**Work item**
Nothing in the data may be altered; copy it all exactly.

**The data**

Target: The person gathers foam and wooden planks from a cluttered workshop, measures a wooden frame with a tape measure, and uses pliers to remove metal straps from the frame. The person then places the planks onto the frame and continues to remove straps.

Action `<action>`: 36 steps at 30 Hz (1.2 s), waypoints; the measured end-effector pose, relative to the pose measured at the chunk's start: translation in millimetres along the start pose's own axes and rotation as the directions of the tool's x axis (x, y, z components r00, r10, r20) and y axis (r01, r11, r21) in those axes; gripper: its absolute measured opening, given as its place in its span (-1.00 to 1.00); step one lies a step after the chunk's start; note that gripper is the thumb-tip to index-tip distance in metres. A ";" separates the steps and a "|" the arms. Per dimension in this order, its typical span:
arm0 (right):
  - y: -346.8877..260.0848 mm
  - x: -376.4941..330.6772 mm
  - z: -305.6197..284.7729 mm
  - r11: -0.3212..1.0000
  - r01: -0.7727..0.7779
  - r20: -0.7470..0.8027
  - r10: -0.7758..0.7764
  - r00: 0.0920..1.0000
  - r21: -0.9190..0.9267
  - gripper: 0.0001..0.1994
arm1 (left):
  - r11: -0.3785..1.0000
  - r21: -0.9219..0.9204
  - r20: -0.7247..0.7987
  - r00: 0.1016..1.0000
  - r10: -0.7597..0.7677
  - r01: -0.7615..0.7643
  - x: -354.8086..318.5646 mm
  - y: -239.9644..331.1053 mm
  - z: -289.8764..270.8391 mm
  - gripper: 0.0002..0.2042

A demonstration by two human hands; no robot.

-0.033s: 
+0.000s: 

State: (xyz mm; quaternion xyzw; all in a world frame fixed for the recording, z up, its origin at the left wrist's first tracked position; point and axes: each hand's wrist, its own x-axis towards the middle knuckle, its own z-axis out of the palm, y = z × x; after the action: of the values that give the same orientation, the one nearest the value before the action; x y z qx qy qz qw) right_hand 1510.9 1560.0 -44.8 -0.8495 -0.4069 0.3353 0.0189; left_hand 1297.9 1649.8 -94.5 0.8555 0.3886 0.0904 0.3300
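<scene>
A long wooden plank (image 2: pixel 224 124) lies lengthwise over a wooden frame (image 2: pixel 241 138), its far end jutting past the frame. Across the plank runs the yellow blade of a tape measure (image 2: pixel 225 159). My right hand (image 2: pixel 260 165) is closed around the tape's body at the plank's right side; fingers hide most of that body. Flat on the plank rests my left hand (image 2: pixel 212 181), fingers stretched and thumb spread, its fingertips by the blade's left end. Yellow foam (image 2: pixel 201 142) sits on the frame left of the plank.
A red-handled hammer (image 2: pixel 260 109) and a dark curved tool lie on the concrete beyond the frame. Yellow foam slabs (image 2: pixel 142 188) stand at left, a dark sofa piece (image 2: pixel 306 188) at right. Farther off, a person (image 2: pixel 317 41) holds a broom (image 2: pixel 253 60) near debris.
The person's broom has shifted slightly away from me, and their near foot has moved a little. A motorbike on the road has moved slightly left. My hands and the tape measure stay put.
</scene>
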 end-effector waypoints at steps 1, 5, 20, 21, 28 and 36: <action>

**Answer to this problem**
Target: The person gathers foam and wooden planks from a cluttered workshop, measures a wooden frame with a tape measure, and uses pliers to remove metal straps from the frame. The person then places the planks onto the frame and continues to remove straps.

Action `<action>`: 36 steps at 30 Hz (1.2 s), waypoints; the measured end-effector pose, relative to the pose measured at the chunk's start: translation in millimetres along the start pose's own axes and rotation as the directions of the tool's x axis (x, y, z components r00, r10, r20) and y axis (r01, r11, r21) in those axes; gripper: its absolute measured opening, given as its place in its span (-1.00 to 1.00); step one lies a step after the chunk's start; note that gripper is the thumb-tip to index-tip distance in metres. A ";" separates the steps and a "|" the arms. Per dimension in this order, its typical span:
arm0 (right):
  - y: -346.8877..260.0848 mm
  - x: -376.4941..330.6772 mm
  - z: -305.6197..284.7729 mm
  - r11: -0.3212..1.0000
  - r01: -0.7727..0.7779
  - r20: -0.7470..0.8027
  - r10: -0.7758..0.7764
  - r00: 0.0920..1.0000
  - r21: -0.9190..0.9267
  - gripper: 0.0001..0.1994
arm1 (left):
  - r11: -0.3785..1.0000
  - r21: -0.9219..0.9204
  - r20: -0.7247..0.7987
  - r00: 0.1016..1.0000
  - r10: -0.7597..0.7677
  - r01: -0.7615..0.7643
  - x: -354.8086..318.5646 mm
  - y: -239.9644..331.1053 mm
  - z: -289.8764..270.8391 mm
  - gripper: 0.0002..0.2042

A demonstration by two human hands; no robot.

-0.033s: 
+0.000s: 

State: (xyz mm; quaternion xyzw; all in a world frame fixed for the recording, z up, its origin at the left wrist's first tracked position; point and axes: each hand's wrist, its own x-axis towards the middle knuckle, its own z-axis out of the palm, y = z × x; after the action: of the values that give the same orientation, the one nearest the value before the action; x y z qx qy qz qw) right_hand 1510.9 1560.0 -44.8 -0.8495 -0.4069 0.3353 0.0189; left_hand 1297.9 1649.8 -94.5 0.8555 0.3886 0.0904 0.3300
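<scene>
A long wooden plank (image 2: pixel 224 124) lies lengthwise over a wooden frame (image 2: pixel 241 138), its far end jutting past the frame. Across the plank runs the yellow blade of a tape measure (image 2: pixel 225 159). My right hand (image 2: pixel 260 165) is closed around the tape's body at the plank's right side; fingers hide most of that body. Flat on the plank rests my left hand (image 2: pixel 212 181), fingers stretched and thumb spread, its fingertips by the blade's left end. Yellow foam (image 2: pixel 201 142) sits on the frame left of the plank.
A red-handled hammer (image 2: pixel 260 109) and a dark curved tool lie on the concrete beyond the frame. Yellow foam slabs (image 2: pixel 142 188) stand at left, a dark sofa piece (image 2: pixel 306 188) at right. Farther off, a person (image 2: pixel 317 41) holds a broom (image 2: pixel 253 60) near debris.
The person's broom has shifted slightly away from me, and their near foot has moved a little. A motorbike on the road has moved slightly left. My hands and the tape measure stay put.
</scene>
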 end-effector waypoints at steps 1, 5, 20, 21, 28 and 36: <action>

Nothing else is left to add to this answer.